**What to work on**: Having located the line with "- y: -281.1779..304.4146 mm", print it and each remaining line exactly, stopping at the end of the material and omitting pictures.
|---|
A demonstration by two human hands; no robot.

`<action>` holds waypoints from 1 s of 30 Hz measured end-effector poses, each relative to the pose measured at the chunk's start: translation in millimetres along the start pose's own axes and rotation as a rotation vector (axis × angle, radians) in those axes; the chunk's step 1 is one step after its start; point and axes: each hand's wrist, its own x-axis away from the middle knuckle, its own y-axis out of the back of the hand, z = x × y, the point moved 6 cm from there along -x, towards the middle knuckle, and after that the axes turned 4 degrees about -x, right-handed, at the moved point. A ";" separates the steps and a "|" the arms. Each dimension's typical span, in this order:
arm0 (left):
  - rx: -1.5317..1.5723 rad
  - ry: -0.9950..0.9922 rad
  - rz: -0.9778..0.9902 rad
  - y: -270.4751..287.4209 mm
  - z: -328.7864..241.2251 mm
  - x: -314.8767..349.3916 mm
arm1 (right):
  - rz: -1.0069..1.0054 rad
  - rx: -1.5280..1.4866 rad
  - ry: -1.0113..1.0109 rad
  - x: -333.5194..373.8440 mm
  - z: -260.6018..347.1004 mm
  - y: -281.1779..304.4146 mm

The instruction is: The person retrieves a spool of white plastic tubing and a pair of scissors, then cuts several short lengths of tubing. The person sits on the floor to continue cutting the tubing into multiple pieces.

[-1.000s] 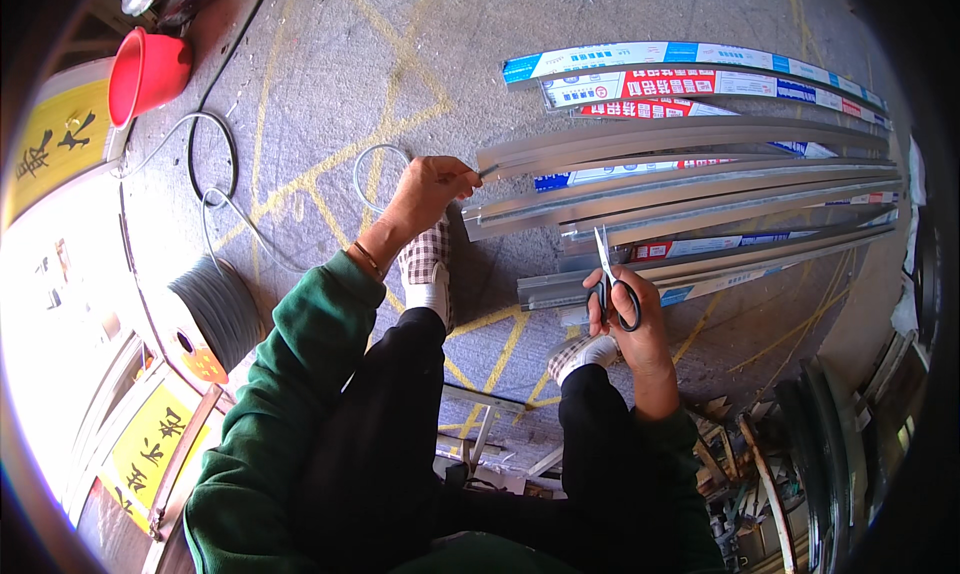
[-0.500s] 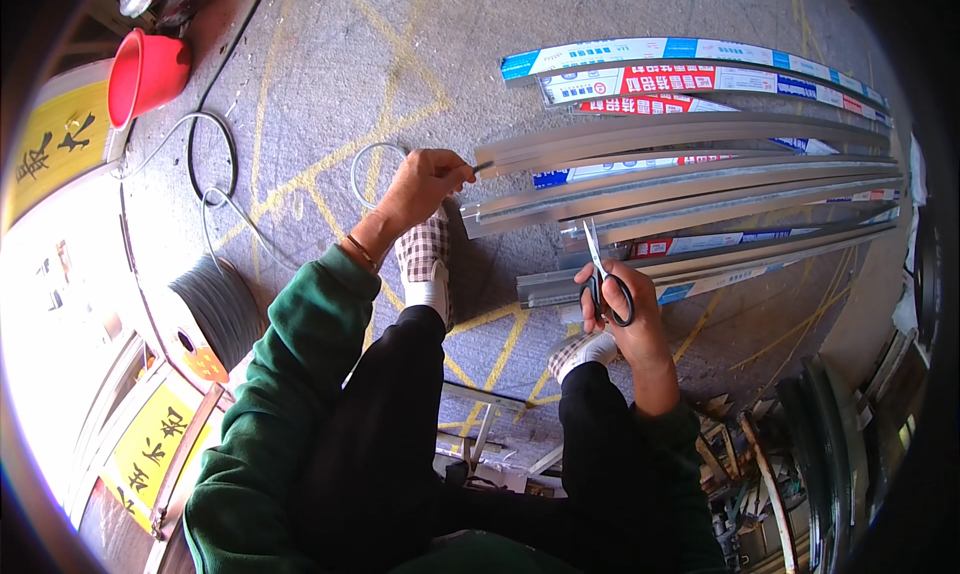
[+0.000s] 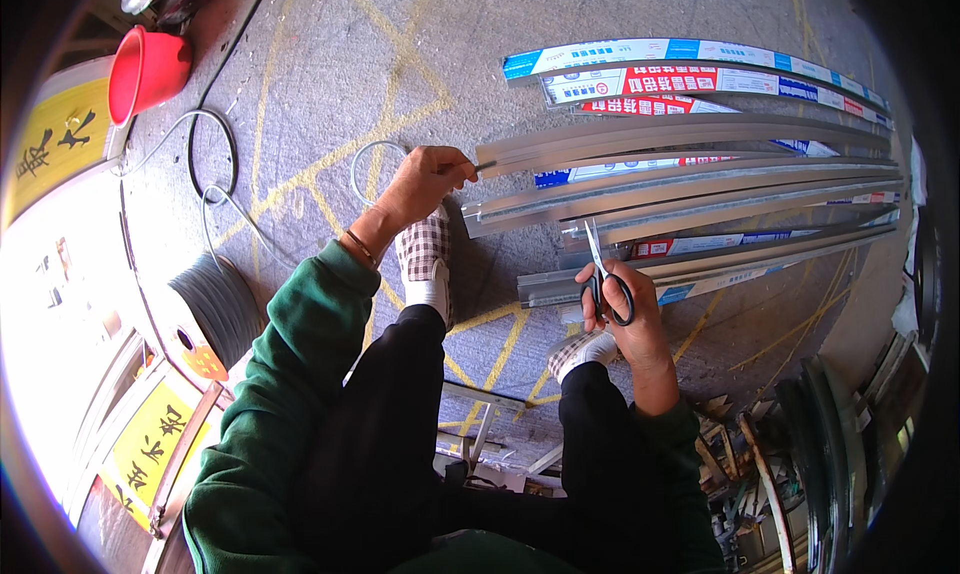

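My left hand (image 3: 428,186) is closed in a pinch at the left end of a long grey metal profile (image 3: 650,134). A thin grey strip (image 3: 486,166) shows between its fingertips and the profile's end. Just behind this hand a loop of thin grey cord (image 3: 356,174) lies on the floor; whether it joins the strip I cannot tell. My right hand (image 3: 635,314) grips scissors (image 3: 598,264) with black handles, their blades pointing up and away over the near profiles (image 3: 620,219). The blades look nearly closed.
More profiles with printed white, red and blue film (image 3: 680,79) lie to the right. A spool of grey cord (image 3: 215,309) and a red bucket (image 3: 150,74) stand left. A metal frame (image 3: 485,414) is between my legs; scrap pieces (image 3: 735,474) lie at lower right.
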 end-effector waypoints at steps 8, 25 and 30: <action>-0.053 -0.049 -0.016 1.1 0.0 -2.8 | -0.008 0.018 0.003 -0.1 0.0 0.1; -0.074 -0.073 -0.011 2.6 0.6 -4.1 | -0.002 -0.058 -0.011 0.2 -1.1 1.1; -0.076 -0.084 -0.012 1.9 0.8 -4.1 | -0.004 -0.048 -0.013 0.7 -0.4 1.6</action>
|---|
**Reply**:
  - y: -281.1779..304.4146 mm

The instruction is: The person retrieves a spool of white plastic tubing and a pair of scissors, then cuts several short lengths of tubing. The person sits on the floor to continue cutting the tubing into multiple pieces.

[-1.000s] 
[-0.500s] 
[+0.000s] 

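My left hand (image 3: 428,186) is closed in a pinch at the left end of a long grey metal profile (image 3: 650,134). A thin grey strip (image 3: 486,166) shows between its fingertips and the profile's end. Just behind this hand a loop of thin grey cord (image 3: 356,174) lies on the floor; whether it joins the strip I cannot tell. My right hand (image 3: 635,314) grips scissors (image 3: 598,264) with black handles, their blades pointing up and away over the near profiles (image 3: 620,219). The blades look nearly closed.
More profiles with printed white, red and blue film (image 3: 680,79) lie to the right. A spool of grey cord (image 3: 215,309) and a red bucket (image 3: 150,74) stand left. A metal frame (image 3: 485,414) is between my legs; scrap pieces (image 3: 735,474) lie at lower right.
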 end-effector waypoints at steps 8, 25 and 30: <action>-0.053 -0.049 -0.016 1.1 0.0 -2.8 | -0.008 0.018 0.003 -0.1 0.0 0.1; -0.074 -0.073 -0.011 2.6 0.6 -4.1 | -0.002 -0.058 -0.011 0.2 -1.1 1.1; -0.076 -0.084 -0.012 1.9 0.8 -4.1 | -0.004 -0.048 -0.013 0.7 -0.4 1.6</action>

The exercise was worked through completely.